Access control on Device basis (MAC)

[gatorback]

Most access control is performed through username / password, but I have several devices that do not support this model. That being said, I would like to whitelist a small group of MAC IDs to allow them to access a LAN device at a static IP and drop all other traffic. I suspect that this is not a new request and has been done before: I would imagine that there are multiple solutions each with pros and cons.

Hardware / firmware details can be found in my signature

If you have experience with implementing access control, I look forward to an actionable response. Thank you.

 

[System Error Message]

It should be easy to set a whitelist for this but this has to be done on the RADIUS server. Basically you bind the mac address to a user so no login is needed.

 

[sfx2000]

It should be easy to set a whitelist for this but this has to be done on the RADIUS server. Basically you bind the mac address to a user so no login is needed.

The first consumer grade router that includes an embedded RADIUS server I think would be a big seller in the prosumer space - as RADIUS can define many policies, not just WiFi, but LAN and other resource access on a user/group/world basis...

 

[Mokers]

This feature is available in a lot of enterprise firewalls. You are allowed to define address objects based on MAC address and other objects based on IP. Basically you set an allow rule to allow the objects access to your specific host and then a deny rule for everything else. You can probably set the rule to allow traffic only on specific ports as well. The one downside is that the destination and source objects would need to be in a different VLAN / security zone since it works on Layer 2 and you want this to happen even if you have switches in place. Of course MAC address can also be spoofed, so you are still safer with RADIUS. If you have Synology or QNAP, they will both act as a RADIUS server if you have APs that support it.
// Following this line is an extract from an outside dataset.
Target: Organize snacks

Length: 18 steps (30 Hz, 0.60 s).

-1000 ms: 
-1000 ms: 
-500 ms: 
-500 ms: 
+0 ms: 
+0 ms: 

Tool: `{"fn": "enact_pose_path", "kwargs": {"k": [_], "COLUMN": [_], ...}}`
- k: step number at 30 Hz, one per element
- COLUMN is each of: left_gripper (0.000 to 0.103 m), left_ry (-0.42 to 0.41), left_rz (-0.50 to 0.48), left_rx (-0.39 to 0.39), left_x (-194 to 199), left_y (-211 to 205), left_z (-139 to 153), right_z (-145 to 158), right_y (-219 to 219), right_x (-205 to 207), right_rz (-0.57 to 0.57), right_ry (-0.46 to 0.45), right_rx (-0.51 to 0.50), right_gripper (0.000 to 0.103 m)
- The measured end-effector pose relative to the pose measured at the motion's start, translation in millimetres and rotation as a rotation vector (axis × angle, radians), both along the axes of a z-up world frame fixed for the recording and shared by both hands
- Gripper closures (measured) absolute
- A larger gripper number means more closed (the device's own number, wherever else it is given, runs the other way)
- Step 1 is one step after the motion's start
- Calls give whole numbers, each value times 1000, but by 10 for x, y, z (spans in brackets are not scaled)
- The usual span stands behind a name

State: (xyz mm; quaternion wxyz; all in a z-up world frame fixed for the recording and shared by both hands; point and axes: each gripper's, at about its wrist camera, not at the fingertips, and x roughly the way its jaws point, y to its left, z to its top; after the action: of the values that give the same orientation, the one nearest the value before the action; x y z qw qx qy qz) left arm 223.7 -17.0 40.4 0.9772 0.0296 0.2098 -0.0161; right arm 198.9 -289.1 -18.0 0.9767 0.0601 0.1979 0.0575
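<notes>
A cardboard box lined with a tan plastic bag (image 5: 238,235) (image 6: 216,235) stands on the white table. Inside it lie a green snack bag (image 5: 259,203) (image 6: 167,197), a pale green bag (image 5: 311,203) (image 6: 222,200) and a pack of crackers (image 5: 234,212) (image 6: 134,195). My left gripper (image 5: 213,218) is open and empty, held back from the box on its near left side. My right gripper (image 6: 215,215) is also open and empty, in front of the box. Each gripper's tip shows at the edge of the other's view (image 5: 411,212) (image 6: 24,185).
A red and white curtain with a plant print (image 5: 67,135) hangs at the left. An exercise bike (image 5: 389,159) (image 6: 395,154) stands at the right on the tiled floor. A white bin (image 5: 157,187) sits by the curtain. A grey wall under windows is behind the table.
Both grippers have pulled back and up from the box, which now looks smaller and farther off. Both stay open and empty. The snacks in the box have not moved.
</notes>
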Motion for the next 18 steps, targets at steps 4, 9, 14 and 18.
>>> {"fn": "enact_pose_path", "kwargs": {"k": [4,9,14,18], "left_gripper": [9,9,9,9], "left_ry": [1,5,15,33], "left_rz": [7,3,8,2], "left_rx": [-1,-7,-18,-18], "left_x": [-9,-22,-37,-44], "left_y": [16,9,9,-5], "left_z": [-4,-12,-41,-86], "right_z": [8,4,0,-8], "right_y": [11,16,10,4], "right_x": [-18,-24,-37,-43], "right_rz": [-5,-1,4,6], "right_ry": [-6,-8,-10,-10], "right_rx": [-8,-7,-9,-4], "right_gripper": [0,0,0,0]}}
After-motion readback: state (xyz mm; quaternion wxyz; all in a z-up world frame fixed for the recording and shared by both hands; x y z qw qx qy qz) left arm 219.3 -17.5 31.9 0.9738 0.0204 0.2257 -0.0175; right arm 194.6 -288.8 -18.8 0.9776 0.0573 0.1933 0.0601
Not sure how you could do this on your current hardware though.

 

[System Error Message]

If you read what the OP says he says username and password implying he is either using some sort of hotspot feature or RADIUS. Wifi on its own only requires a password. Since he is using merlin firmware it does have a configurable firewall and would obviously have config files. RADIUS and hotspot have whitelists and blacklists by default so if it is not in GUI incase you downloaded the software using entware or optware you will have to look through the files for this. You may also need to read the documentation about the server you're using to find/make the whitelist.

Ofcourse there arent wifi devices that dont support connecting to a wifi AP using a password but some may not support RADIUS/hotspot such as a network printer.
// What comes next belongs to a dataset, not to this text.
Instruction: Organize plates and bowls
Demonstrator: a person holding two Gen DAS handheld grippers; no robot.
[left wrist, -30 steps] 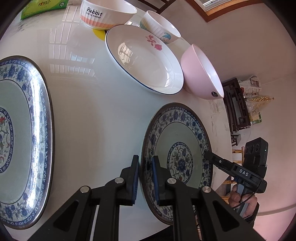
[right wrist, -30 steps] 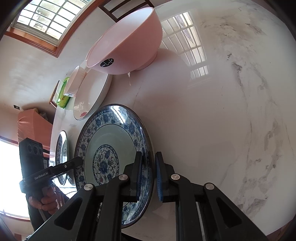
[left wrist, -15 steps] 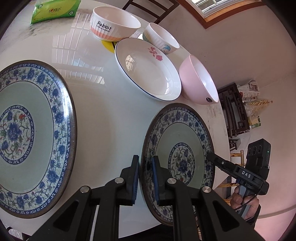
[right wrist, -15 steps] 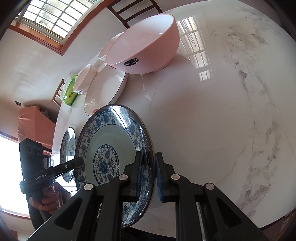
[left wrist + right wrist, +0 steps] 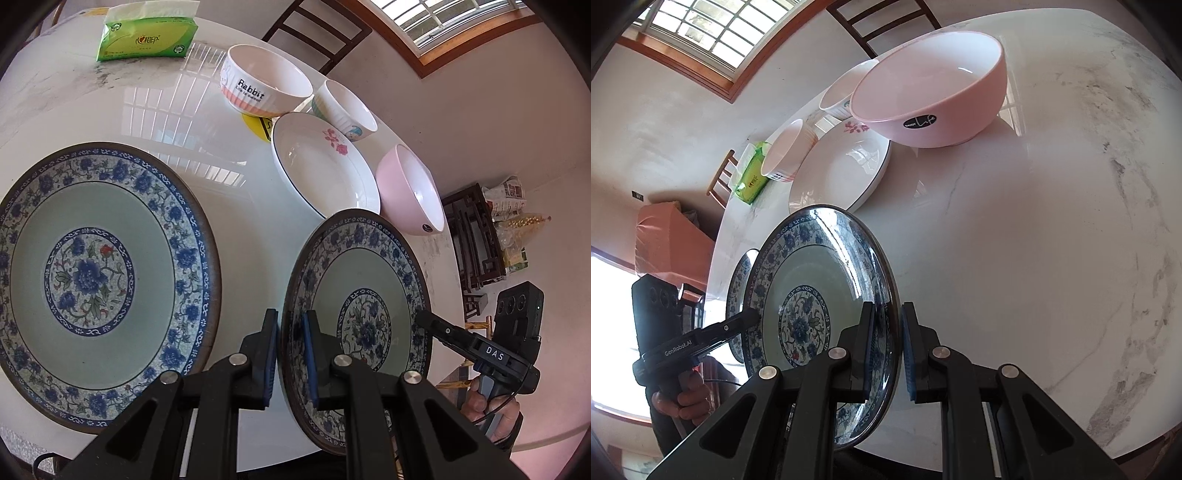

Another thing is that he wants to filter LAN traffic. You may be able to do this on RMerlin firmware but you need to bridge your LAN and apply the filters on the bridge and making it use IP firewall. On routerOS this is easy to filter a bridge by making the layer 2 traffic obey the layer 3 firewall but it might be doable on RMerlin firmware. The problem about using a bridge is that it limits your LAN traffic to 1Gb/s because the switch chip and the CPU are linked by a 1Gb/s bi directional link that will allow a maximum of 1Gb/s simultaneous traffic in your case.
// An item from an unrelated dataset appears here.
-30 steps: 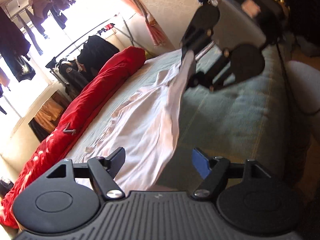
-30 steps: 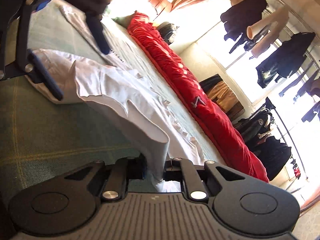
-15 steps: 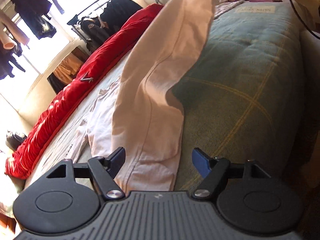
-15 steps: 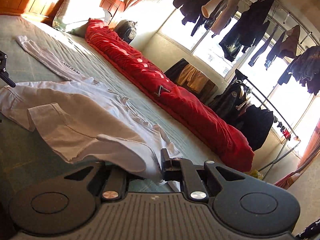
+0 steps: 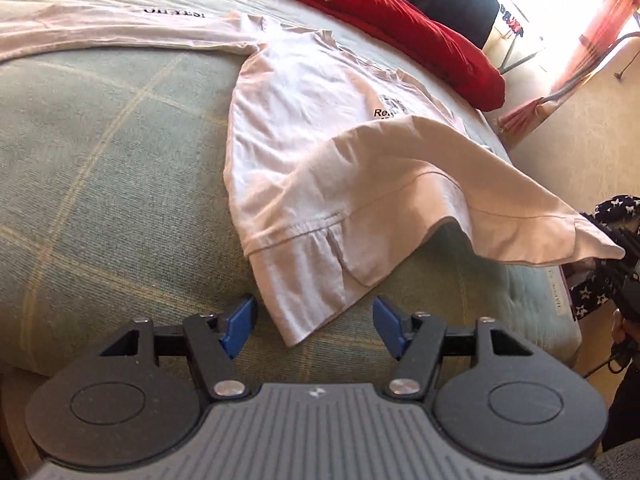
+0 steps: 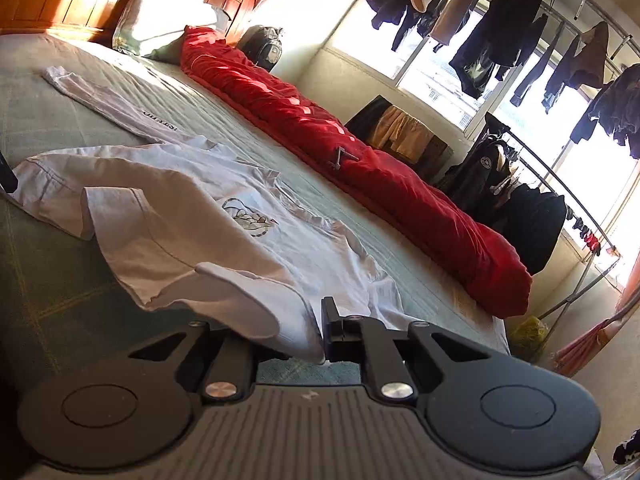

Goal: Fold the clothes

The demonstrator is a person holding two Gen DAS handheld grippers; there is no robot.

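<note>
On the green checked bed (image 5: 100, 184) a limp, light white cotton long-sleeved shirt (image 5: 304, 128) sprawls (best pinched at hems): right gripper (image 6: 316, 340) jaws clamp a fold, left gripper (image 5: 314, 326) jaws gape, holding nothing.

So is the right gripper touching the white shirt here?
Touching. The right wrist view shows the right gripper shut on a fold of the white shirt, cloth pinched between its fingers.
</note>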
Might be easier to use different IP segments or VLANs since you can have virtual adapters tied to the same physical interface.

 

[Mokers]

Yeah, I read what the OP said, but I assumed they would be open to alternatives and was just brainstorming a little bit. I agree RADIUS is probably more flexible in the long run but depending on what they need to restrict access to, it may be easier to do via VLANs. In any case, I don't think it can happen with just the ASUS w/ Merlin.

 

[Cloud200]

One way you can implement this is by an ACL on a switch.
Bind the ACL to the port the device is connected to.
Add one ACE per device to the ACL that you wish to allow access.
Add one ACE at the end of the list to deny all other traffic that does not match the source.

 

[coxhaus]

With access lists there are usually 2 formats; deny with an ending permit permit and then there is the permit with a deny deny. You can also stack your denys and permits but order makes a difference. Remember the first rule which satisfies the access list condition then the access list is stopped and no more tests are performed.

PS
You can also setup your network to assign IP addresses in a block to the special MACs so you can control the MACs using IP addresses as a class such as a 224 mask (255.255.255.224). I don't know how many MACs you want to control but I would use a mask and work at layer 3. I try to run all my network at layer 3. I just makes it easier for me.

PSS
By blocking all the special MACs you can create 1 line access control list rule. If you don't block the IPs then just create an ACL which includes all special MAC IPs. The ACL would be a permit special MAC IP addresses with a deny deny at the end of the ACL.